> [DIRECTIONS] Only the lines below, from the one with "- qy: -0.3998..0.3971" through the one with "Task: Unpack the", are to be written out, exactly.

[EXERCISE INPUTS — start]

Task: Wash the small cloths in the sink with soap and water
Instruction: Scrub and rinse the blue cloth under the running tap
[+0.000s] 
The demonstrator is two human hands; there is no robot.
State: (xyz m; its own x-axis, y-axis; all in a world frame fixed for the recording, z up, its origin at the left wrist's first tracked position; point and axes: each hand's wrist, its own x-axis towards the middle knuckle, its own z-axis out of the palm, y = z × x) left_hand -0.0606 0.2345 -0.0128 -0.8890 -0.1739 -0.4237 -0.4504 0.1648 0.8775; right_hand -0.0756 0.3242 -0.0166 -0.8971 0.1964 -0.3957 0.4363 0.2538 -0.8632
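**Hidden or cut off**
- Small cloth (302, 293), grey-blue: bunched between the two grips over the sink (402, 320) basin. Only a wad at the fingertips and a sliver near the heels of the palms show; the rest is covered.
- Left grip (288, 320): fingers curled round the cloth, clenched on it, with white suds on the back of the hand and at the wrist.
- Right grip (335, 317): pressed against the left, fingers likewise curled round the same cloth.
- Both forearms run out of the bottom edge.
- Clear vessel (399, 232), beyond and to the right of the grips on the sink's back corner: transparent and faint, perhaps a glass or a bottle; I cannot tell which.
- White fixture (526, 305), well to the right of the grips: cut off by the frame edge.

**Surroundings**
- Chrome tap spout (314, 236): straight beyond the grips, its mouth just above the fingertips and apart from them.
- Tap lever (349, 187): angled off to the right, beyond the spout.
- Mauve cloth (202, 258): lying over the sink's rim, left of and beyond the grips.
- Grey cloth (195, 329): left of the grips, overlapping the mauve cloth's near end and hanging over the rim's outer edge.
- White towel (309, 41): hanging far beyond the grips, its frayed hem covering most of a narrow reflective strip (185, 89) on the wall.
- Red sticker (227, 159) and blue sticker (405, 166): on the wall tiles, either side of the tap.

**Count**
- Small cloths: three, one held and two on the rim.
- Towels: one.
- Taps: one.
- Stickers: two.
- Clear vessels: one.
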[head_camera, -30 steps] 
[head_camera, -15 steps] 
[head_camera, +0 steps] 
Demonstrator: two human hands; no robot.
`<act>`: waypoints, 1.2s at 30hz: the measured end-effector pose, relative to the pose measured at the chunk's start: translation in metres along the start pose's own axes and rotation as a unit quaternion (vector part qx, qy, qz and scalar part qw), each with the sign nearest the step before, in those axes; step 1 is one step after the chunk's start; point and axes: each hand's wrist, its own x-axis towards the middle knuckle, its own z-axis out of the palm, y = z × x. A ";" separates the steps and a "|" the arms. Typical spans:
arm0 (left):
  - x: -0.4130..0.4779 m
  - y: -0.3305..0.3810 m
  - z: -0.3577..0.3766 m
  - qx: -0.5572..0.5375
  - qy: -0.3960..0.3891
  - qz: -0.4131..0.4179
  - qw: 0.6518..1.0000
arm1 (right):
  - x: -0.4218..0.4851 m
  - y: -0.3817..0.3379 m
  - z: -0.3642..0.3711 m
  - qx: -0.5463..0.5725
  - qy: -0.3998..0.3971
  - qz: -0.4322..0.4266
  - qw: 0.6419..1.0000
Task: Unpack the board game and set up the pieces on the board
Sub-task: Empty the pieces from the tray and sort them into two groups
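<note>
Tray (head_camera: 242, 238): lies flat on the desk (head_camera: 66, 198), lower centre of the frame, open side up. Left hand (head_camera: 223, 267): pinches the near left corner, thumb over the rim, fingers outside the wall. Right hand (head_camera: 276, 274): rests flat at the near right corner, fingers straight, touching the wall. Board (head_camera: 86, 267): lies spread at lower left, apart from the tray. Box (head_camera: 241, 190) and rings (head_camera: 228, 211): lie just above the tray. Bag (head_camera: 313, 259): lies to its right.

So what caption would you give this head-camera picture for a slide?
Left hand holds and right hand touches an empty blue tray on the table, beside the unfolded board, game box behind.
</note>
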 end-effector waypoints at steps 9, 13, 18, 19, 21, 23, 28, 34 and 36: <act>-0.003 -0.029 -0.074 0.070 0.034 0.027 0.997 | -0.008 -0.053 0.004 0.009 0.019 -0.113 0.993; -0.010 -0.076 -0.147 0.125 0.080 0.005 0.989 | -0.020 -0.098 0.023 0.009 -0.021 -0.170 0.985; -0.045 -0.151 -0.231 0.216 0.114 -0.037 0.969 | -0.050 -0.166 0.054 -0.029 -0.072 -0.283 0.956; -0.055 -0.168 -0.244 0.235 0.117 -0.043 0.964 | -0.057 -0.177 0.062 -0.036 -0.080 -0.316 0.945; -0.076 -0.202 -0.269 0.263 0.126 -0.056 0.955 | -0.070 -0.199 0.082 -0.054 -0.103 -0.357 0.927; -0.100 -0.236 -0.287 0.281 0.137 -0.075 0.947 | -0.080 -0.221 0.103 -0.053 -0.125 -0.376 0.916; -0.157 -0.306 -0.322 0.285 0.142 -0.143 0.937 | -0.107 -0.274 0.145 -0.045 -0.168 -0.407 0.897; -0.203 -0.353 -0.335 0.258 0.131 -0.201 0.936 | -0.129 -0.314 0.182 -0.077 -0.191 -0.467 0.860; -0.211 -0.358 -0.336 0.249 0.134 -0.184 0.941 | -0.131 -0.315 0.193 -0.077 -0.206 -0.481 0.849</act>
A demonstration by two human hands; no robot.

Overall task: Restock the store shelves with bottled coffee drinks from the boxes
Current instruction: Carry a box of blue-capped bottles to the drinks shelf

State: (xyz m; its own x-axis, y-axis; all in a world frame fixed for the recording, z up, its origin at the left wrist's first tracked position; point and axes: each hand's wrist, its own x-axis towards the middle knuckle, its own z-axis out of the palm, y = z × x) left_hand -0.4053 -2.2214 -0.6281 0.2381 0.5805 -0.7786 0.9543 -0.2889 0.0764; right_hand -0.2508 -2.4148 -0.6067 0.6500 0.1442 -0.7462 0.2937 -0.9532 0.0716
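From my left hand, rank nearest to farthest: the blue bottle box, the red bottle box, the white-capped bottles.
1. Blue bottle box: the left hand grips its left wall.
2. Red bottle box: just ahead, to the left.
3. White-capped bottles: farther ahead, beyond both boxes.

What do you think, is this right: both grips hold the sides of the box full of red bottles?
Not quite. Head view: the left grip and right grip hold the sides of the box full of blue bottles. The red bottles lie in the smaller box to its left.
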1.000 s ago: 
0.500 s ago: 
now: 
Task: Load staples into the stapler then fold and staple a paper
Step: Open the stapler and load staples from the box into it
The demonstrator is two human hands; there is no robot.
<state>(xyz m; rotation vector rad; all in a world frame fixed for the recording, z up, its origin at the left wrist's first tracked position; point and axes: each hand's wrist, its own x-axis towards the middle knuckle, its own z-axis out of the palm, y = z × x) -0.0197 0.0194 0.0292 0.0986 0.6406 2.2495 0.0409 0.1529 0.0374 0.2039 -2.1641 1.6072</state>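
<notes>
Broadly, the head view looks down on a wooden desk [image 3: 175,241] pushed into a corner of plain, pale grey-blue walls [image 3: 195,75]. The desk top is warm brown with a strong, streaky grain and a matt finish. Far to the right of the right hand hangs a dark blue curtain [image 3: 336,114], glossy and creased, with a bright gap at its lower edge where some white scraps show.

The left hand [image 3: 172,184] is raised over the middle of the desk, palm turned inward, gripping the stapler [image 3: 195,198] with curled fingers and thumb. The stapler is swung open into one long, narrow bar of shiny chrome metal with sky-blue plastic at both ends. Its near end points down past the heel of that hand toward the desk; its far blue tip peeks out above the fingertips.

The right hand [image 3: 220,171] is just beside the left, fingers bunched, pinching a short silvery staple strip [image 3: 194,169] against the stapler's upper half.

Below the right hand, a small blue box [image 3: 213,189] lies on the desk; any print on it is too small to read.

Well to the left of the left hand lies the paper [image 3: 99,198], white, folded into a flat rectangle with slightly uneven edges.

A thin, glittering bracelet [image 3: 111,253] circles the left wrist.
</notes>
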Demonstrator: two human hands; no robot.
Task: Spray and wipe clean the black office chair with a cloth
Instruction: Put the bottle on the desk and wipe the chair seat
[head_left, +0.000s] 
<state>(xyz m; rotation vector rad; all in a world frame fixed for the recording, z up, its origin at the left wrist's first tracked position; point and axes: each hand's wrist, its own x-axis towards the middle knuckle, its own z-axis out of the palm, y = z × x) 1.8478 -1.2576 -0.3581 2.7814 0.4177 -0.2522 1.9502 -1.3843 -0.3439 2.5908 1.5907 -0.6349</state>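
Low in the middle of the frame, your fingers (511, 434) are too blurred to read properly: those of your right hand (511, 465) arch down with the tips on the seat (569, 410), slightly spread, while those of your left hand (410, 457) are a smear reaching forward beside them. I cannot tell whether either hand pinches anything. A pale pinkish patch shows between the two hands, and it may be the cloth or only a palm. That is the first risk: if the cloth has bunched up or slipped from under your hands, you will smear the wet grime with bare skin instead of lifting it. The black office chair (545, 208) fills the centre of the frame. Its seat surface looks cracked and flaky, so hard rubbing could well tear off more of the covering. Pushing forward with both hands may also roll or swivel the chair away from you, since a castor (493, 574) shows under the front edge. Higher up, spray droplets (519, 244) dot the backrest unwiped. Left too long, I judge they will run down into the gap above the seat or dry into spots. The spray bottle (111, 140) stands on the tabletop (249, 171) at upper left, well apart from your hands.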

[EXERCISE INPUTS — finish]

> [EXERCISE RESPONSE]
  - qy: -0.3998..0.3971
  - qz: -0.4322..0.4266
  - qw: 0.6419..1.0000
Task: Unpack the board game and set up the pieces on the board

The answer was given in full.